We also meet Jenna Cook, a 15-year-old living with her adoptive family in Newburyport, Massachusetts; Ann Boccutti, 14, from Lansdale, Pennsylvania; and Haley Butler, the youngest teen featured, living in Nashville, Tennessee.

All of the girls in the film have assimilated into American middle-class culture. Some are the only Asian kids in their schools, while others have siblings who also were adopted from China. The girls all retain an interest in knowing more about where they came from, both in terms of geography and family. With the help of their American parents, they return to China often to soak in the culture and even search for their birth families.

The stories are deeply moving, especially when one teen has an excellent lead on locating her birth mother and father in a small, poor village. Another story revolves around one of the teens who, eager for even a hint at locating her roots, asks the locals in whatever village she happens to be in if she resembles people in that minority group. She often is told she does, even though some of the villages are far apart. Fluent in Mandarin and not the local dialects, she finds the way she communicates makes her stand out as someone who doesn’t belong even in the country of her birth, a similar way she feels in the States by not looking like everyone else here.

Though the film project was begun as one woman’s exploration of what it means to be a part of two separate worlds, Somewhere Between is so much more than that. Equally heartwarming and profound, the film may make you question whether removing a child from her birthplace to give her a chance at a “better” life–as noble as that is–erases a part of her at the same time.

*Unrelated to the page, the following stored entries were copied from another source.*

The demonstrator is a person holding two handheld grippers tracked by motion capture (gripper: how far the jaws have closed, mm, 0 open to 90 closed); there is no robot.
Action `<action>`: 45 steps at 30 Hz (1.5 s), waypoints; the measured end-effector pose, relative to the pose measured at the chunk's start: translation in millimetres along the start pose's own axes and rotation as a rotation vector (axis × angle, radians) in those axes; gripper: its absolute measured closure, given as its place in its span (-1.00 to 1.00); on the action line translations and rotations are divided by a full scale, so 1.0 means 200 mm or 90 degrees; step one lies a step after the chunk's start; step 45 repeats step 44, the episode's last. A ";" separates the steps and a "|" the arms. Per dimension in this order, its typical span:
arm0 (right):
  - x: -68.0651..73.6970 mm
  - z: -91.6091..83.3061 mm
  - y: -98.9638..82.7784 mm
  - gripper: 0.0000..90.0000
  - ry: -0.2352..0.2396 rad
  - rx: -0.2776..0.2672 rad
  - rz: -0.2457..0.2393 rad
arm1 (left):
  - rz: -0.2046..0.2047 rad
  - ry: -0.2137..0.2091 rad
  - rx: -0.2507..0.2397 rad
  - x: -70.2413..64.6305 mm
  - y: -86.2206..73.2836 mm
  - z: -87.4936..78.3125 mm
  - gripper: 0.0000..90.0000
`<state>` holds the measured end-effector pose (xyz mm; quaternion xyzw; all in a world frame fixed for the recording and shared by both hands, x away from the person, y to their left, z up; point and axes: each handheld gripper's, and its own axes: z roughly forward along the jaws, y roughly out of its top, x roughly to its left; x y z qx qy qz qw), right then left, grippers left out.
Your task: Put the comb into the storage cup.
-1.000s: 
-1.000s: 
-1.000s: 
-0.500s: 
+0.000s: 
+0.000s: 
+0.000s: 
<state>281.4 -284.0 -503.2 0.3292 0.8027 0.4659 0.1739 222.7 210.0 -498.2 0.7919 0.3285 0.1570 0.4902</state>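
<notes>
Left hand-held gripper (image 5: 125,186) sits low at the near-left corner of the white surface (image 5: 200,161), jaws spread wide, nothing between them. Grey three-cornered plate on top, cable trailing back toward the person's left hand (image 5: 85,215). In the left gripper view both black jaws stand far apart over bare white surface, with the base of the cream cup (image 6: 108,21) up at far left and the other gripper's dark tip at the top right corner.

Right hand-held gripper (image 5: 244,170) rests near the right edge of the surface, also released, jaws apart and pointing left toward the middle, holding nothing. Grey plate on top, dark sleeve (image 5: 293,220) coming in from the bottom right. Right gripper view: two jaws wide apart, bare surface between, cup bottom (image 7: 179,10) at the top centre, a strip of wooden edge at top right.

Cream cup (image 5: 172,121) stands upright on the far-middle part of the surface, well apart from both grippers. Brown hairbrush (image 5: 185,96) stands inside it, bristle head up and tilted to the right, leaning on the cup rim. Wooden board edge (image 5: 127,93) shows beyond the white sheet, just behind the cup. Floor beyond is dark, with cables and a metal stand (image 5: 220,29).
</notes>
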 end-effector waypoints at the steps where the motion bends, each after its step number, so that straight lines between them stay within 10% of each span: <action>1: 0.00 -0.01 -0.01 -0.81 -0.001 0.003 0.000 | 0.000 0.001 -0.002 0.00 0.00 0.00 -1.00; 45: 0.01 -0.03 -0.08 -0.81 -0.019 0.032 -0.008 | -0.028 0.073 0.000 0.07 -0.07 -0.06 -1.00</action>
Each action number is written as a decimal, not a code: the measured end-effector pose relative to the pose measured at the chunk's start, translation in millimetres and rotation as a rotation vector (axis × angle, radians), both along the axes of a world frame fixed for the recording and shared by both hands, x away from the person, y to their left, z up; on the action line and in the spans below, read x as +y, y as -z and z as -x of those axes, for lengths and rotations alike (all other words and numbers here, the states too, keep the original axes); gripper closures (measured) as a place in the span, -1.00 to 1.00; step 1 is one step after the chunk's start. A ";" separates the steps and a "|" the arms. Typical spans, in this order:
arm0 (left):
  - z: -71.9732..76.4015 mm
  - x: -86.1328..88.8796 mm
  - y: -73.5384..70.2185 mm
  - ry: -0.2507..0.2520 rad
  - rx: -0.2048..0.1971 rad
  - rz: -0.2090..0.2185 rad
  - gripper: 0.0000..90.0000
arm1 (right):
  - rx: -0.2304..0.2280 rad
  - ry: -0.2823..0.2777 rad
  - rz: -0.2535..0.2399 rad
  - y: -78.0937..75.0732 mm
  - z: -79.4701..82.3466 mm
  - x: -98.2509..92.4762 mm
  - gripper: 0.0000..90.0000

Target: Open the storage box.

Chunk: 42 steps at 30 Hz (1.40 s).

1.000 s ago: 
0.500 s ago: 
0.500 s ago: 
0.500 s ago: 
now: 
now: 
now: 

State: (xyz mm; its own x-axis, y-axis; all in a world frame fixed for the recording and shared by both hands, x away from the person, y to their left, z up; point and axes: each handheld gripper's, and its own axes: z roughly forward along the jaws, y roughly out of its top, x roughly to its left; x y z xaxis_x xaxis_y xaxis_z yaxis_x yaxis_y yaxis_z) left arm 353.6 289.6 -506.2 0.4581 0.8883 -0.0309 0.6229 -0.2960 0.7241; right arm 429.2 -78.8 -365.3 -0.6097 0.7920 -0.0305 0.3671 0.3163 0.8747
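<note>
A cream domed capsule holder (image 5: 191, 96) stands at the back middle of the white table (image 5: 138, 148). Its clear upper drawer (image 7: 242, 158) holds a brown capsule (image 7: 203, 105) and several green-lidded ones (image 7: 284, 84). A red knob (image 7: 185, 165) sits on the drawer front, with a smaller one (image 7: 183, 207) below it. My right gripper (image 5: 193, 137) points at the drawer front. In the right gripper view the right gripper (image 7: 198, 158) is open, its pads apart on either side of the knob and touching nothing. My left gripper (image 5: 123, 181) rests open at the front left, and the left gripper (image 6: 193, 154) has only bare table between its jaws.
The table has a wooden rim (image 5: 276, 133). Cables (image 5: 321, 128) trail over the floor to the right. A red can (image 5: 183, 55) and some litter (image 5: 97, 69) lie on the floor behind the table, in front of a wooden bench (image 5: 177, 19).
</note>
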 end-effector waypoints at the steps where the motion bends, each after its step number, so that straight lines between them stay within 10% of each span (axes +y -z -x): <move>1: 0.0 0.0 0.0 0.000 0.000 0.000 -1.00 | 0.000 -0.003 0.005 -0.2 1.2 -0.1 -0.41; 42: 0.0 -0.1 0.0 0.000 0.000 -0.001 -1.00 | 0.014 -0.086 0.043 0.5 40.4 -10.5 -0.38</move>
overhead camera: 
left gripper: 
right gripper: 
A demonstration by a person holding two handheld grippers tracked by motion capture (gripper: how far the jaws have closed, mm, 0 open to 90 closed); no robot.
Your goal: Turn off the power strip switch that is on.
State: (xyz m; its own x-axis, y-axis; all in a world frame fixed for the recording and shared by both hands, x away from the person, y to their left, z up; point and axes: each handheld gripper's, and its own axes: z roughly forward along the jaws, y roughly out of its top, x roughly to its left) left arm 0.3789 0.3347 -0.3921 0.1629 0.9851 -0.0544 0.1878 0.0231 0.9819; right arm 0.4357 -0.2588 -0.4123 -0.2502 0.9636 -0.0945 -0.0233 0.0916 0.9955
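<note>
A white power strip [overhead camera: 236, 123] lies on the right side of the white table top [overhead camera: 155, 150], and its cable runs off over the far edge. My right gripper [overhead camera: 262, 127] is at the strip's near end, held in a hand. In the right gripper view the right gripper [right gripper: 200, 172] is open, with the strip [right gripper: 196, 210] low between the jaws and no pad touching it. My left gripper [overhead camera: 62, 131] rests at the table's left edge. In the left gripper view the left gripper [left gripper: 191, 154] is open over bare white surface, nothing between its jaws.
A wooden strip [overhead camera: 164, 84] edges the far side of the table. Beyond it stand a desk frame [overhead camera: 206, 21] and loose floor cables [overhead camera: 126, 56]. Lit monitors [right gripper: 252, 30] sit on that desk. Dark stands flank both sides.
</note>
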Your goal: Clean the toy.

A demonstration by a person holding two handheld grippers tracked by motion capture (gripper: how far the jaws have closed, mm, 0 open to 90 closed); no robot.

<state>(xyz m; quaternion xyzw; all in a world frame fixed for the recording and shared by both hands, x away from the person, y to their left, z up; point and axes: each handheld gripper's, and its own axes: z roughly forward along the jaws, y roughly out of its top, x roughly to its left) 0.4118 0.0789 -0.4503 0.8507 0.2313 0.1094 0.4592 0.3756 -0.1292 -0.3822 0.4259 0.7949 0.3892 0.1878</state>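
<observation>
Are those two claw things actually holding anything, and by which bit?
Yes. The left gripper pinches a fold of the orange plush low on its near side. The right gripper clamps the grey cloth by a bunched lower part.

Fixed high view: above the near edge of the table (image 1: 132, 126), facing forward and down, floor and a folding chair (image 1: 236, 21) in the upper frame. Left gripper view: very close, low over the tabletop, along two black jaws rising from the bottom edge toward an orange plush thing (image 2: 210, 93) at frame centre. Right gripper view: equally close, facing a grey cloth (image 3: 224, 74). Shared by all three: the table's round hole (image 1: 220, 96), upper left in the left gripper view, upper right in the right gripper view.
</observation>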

In honor of Asian American and Pacific Islander Heritage Month, reserve and check out Somewhere Between or one of the other titles in our collection featuring the Asian American and Pacific Islander experience, including:

  • Born a Healer, by Chunyi Lin: The autobiography of the renowned founder of Spring Forest Qigong, Chunyi Lin, from his tumultuous childhood to becoming a meditative healer
  • Cross-Cultural Medicine, by Judyann Bigby: A treatise for why medical professionals need a deeper understanding of people’s cultural backgrounds in order to avoid misunderstandings and to provide optimum care
  • The Farewell (DVD, rated PG): A heartfelt yet funny story focusing on a Chinese American woman and her beloved grandmother in China, who may have a terminal disease
  • Ms. Purple (DVD, rated R): A 2019 film about a karaoke hostess living in L.A.’s Koreatown who must reunite with her estranged brother to care for their dying father
  • Racial Profiling, by Alison Marie Behnke (ebook): A nonfiction book exposing how racial profiling is grounds for suspecting someone of an offense
  • Saving Face (DVD, rated R): A young Manhattan doctor takes in her pregnant middle-aged mom, whom she tries to keep her sexuality from while also trying to find her mother a husband.
  • A Scarf for Keiko (ebook, picture book): In 1942, a friendship between Keiko, a Japanese American young girl, and her friend is tested in the wake of the Japanese bombing of Pearl Harbor.